Of course, he denies hating Israel in its entirety. What he has no problem acknowledging is his loathing for the “evil” pair – Gallant and Prime Minister Benjamin Netanyahu – whose hands he would have been forced to shake had he actually been given the Israel Prize. But this would be nothing, he said, in comparison to the overall anguish caused by the Israeli government’s “criminal and stupid policies.”
This attitude is in keeping with Goldreich’s history of extremism, which far predates any Netanyahu-led government. His 2003 manifesto, “My political views,” is noteworthy in this regard.
In the rant that poses as an outline for action – replete with spelling and grammatical errors – he asserts that “Israeli society has been degenerating morally and intellectually for several decades and reached a disgusting low point.”

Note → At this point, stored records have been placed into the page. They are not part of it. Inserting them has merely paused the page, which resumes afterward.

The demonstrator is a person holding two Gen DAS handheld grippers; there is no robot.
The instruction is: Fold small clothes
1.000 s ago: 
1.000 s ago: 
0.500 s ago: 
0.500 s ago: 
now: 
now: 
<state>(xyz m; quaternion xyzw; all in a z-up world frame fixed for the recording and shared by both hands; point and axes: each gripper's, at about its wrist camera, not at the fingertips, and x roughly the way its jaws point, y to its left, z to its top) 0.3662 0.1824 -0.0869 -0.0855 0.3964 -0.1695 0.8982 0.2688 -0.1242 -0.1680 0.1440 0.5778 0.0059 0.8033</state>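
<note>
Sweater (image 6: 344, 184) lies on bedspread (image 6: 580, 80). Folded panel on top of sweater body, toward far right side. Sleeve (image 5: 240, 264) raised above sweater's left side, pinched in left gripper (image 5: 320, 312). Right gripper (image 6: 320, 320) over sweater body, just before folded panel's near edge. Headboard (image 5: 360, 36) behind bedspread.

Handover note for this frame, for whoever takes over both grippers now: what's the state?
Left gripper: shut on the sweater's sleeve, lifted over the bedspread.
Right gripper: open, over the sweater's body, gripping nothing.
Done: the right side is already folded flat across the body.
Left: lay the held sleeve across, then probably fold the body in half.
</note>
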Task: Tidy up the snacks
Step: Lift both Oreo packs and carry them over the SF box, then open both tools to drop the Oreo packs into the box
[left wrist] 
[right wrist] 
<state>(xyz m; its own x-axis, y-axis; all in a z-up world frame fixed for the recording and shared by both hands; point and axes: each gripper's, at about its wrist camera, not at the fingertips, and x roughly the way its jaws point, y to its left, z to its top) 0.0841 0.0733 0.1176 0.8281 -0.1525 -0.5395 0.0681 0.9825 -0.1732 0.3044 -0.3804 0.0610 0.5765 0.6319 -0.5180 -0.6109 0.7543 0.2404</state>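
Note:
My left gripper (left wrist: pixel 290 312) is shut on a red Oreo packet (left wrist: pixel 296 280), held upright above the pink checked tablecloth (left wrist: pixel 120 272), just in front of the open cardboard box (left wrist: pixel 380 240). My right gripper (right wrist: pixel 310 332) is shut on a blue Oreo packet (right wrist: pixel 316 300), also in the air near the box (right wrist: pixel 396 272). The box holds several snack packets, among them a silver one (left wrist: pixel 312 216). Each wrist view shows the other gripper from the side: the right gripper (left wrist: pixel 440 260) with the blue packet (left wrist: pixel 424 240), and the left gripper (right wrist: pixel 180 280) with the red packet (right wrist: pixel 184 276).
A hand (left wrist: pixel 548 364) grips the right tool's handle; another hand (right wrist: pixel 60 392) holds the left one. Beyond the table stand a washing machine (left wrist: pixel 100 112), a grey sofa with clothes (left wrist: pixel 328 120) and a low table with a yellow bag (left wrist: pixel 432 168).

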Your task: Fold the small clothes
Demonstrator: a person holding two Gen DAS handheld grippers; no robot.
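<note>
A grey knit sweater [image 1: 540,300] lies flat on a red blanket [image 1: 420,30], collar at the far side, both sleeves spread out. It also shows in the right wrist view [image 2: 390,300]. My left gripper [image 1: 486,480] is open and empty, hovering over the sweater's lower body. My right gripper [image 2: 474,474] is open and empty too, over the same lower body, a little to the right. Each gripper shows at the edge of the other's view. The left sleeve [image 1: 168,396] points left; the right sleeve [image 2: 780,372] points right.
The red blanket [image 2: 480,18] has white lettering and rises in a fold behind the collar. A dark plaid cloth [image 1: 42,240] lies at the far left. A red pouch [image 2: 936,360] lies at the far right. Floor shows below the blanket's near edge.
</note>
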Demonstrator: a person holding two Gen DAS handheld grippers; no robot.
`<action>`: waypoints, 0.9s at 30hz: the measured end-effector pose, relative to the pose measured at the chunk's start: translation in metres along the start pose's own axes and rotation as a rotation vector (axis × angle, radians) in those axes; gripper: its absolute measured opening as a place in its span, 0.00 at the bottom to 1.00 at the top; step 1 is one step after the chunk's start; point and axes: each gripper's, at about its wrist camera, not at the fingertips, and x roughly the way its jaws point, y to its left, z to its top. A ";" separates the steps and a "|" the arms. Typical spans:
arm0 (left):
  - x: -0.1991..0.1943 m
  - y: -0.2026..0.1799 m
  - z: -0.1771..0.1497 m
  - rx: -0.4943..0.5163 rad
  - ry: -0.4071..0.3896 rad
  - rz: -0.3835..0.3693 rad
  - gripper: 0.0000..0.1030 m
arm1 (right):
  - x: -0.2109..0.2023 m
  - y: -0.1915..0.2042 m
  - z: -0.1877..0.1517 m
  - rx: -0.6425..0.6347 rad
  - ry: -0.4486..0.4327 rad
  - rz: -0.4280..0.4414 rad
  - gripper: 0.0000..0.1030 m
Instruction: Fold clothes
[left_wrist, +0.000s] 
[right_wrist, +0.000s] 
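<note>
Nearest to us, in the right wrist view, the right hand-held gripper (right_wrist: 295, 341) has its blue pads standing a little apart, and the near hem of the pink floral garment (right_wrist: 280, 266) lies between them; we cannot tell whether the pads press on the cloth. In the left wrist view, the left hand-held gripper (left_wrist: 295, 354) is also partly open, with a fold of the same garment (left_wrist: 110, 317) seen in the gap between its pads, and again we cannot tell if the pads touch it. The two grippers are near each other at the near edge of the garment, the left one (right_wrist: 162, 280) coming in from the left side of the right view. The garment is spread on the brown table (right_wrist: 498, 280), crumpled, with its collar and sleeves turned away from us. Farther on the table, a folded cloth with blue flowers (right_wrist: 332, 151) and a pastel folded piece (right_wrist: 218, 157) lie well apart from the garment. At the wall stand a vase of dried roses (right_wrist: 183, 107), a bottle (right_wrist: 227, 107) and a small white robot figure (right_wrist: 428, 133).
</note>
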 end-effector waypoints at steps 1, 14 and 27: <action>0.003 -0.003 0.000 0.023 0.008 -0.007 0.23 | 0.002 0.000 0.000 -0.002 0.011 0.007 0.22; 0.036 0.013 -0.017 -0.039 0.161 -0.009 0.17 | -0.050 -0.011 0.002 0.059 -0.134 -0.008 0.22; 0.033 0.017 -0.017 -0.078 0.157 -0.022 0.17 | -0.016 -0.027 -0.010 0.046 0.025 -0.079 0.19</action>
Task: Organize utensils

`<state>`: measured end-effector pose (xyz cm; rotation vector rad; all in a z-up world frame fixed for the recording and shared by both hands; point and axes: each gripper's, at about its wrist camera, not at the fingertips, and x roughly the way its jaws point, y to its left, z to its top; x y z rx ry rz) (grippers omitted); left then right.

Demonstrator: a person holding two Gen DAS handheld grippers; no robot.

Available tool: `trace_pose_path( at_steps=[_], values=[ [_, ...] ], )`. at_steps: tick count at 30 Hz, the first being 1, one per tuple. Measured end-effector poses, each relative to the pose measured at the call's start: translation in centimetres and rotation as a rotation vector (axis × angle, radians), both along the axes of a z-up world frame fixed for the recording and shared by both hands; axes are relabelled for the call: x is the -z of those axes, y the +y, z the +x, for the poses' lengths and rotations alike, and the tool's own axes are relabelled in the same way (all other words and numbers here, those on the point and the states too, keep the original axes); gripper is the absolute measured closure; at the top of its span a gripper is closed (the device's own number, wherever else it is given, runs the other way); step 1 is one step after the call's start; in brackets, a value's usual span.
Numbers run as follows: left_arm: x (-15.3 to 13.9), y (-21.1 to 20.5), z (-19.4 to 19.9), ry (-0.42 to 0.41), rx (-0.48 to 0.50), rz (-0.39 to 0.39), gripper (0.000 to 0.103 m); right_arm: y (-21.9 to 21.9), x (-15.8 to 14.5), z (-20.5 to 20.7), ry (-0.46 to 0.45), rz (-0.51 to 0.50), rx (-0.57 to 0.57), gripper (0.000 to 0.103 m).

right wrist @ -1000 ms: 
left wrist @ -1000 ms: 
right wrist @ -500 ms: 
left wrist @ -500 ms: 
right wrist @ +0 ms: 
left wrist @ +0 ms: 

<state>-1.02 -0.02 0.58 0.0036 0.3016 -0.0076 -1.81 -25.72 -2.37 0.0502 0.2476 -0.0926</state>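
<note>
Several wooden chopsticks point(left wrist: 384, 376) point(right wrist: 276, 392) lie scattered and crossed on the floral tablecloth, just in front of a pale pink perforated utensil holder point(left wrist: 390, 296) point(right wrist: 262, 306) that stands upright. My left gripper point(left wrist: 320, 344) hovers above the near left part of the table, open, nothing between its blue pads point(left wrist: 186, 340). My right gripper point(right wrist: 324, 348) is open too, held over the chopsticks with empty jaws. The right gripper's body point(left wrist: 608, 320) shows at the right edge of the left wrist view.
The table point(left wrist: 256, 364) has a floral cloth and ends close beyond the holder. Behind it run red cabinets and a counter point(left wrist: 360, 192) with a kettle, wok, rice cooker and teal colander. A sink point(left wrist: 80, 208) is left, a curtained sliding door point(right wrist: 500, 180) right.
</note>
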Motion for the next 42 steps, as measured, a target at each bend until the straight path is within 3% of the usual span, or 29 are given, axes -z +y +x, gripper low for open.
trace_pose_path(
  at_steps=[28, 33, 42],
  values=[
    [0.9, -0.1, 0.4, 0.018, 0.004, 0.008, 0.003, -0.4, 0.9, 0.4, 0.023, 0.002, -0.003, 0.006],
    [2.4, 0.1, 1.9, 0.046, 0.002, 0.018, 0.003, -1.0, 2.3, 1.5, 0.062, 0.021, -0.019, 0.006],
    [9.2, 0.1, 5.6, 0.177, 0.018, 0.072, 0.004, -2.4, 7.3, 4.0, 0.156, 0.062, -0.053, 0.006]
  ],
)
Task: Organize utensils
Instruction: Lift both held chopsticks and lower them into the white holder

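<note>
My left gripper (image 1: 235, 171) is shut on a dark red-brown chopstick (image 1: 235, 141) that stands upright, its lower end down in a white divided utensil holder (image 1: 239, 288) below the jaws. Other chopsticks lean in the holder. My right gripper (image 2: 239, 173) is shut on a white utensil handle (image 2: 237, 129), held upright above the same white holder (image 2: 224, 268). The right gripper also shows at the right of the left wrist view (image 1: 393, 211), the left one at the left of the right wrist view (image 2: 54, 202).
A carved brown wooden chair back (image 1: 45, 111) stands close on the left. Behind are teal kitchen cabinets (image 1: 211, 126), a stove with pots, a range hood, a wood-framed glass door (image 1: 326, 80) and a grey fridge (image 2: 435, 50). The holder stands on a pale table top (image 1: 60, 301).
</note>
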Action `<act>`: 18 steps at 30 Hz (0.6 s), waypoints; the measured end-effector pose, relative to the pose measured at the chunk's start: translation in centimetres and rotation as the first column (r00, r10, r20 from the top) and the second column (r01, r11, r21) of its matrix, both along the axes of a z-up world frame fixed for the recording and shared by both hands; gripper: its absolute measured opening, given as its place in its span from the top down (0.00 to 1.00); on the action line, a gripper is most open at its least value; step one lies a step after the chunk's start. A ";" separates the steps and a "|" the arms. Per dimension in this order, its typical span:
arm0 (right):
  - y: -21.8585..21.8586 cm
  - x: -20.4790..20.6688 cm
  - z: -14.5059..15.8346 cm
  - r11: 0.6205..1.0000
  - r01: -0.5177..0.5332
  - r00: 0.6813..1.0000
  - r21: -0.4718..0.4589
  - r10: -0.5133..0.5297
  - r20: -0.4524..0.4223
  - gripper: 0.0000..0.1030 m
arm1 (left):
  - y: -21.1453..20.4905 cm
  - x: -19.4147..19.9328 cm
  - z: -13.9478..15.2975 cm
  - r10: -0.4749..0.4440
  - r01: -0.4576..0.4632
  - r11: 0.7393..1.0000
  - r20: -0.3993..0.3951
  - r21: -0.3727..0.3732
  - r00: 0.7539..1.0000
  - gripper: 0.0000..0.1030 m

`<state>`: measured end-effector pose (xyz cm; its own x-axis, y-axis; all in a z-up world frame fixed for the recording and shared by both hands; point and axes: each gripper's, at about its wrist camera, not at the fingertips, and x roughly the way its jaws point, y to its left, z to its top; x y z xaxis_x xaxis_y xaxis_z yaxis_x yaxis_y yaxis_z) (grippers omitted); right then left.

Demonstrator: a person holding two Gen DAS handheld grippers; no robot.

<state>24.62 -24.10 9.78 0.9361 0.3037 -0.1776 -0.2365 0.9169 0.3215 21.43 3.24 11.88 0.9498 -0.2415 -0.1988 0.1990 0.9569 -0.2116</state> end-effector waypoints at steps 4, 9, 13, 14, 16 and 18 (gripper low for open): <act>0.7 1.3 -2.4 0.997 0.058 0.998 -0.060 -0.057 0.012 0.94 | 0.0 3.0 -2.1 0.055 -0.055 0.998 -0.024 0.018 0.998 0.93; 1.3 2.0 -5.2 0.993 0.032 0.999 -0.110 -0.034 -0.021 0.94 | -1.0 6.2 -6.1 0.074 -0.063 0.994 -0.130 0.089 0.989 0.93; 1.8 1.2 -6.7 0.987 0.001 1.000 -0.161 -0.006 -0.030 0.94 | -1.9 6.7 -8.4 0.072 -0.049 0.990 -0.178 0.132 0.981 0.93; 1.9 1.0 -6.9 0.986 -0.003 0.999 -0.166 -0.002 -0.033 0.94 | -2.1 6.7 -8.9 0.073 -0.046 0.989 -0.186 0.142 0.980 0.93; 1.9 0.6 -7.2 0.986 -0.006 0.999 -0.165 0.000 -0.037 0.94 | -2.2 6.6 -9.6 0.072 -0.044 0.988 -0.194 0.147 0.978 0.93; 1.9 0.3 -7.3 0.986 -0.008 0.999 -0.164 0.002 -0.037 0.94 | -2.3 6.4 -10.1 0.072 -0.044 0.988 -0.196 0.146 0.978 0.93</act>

Israel’s sorry condition, he says, is due partly to “global degeneration” led by the United States, but “dominated by… the occupation of the West Bank and Gaza Strip. Thus, the single most important change that should take place is the immediate ending of this occupation.”
He goes on to state that “Israel’s rule of the occupied territories is marked by an increasing number of war crimes ranging from murder (i.e., intentional killing of people without due process and/or sound justification), to causing death and severe injury of civilians in hundreds of cases (by criminal negligence), massive intentional destruction of private and public property (i.e., houses, plants, vehicles, equipment, etc.), and the emprisonment [sic] and starvation of the entire population.”
Goldreich has never hidden his extremism. Nor has he ever been penalized, professionally or otherwise, for it. Quite the contrary is the case.
The idea that withholding the privilege of the Israel Prize from him constitutes a violation of his right to free speech is therefore not only laughable, it’s downright disingenuous. Indeed, only Ivory Tower denizens could be so obtuse as to buy the lie, and perverse enough to peddle it.